Given material:
-------------------------

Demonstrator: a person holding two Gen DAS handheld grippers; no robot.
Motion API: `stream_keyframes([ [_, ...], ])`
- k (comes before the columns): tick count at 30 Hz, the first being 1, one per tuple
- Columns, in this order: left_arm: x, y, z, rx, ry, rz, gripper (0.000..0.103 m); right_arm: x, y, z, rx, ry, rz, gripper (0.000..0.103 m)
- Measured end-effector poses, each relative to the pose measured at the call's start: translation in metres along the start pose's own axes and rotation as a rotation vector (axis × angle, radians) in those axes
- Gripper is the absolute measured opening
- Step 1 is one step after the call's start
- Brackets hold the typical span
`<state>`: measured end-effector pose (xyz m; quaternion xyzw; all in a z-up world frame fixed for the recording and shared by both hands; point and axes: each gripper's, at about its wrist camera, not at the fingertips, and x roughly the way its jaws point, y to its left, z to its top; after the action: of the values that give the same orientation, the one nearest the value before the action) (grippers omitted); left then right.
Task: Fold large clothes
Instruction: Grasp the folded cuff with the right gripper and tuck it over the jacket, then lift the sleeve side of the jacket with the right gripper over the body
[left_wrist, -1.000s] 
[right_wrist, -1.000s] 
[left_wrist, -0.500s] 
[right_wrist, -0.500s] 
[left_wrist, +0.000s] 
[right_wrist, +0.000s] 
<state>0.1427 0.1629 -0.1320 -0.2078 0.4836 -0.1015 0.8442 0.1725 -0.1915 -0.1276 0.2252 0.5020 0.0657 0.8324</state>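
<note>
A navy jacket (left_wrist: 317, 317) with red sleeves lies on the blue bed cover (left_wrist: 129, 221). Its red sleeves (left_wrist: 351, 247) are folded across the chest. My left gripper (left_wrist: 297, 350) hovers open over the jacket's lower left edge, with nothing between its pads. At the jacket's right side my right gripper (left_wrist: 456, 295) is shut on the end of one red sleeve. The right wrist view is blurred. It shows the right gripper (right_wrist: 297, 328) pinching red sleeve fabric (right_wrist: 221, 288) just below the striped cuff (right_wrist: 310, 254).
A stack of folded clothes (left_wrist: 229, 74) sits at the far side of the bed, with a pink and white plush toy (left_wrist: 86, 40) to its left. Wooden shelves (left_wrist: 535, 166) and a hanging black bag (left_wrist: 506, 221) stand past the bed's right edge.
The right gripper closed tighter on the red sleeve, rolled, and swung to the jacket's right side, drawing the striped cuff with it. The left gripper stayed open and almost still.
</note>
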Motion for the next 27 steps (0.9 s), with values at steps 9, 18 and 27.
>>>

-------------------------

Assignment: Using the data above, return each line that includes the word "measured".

Response below:
- Measured end-effector poses, each relative to the pose measured at the call's start: translation in metres along the start pose's own axes and rotation as a rotation vector (axis × angle, radians) in those axes
- Gripper is the absolute measured opening
`<state>`: measured end-effector pose (xyz m; quaternion xyzw; all in a z-up world frame fixed for the recording and shared by both hands; point and axes: each gripper's, at about its wrist camera, not at the fingertips, and x roughly the way its jaws point, y to its left, z to its top; after the action: of the values that give the same orientation, the one nearest the value before the action) (grippers omitted); left then right.

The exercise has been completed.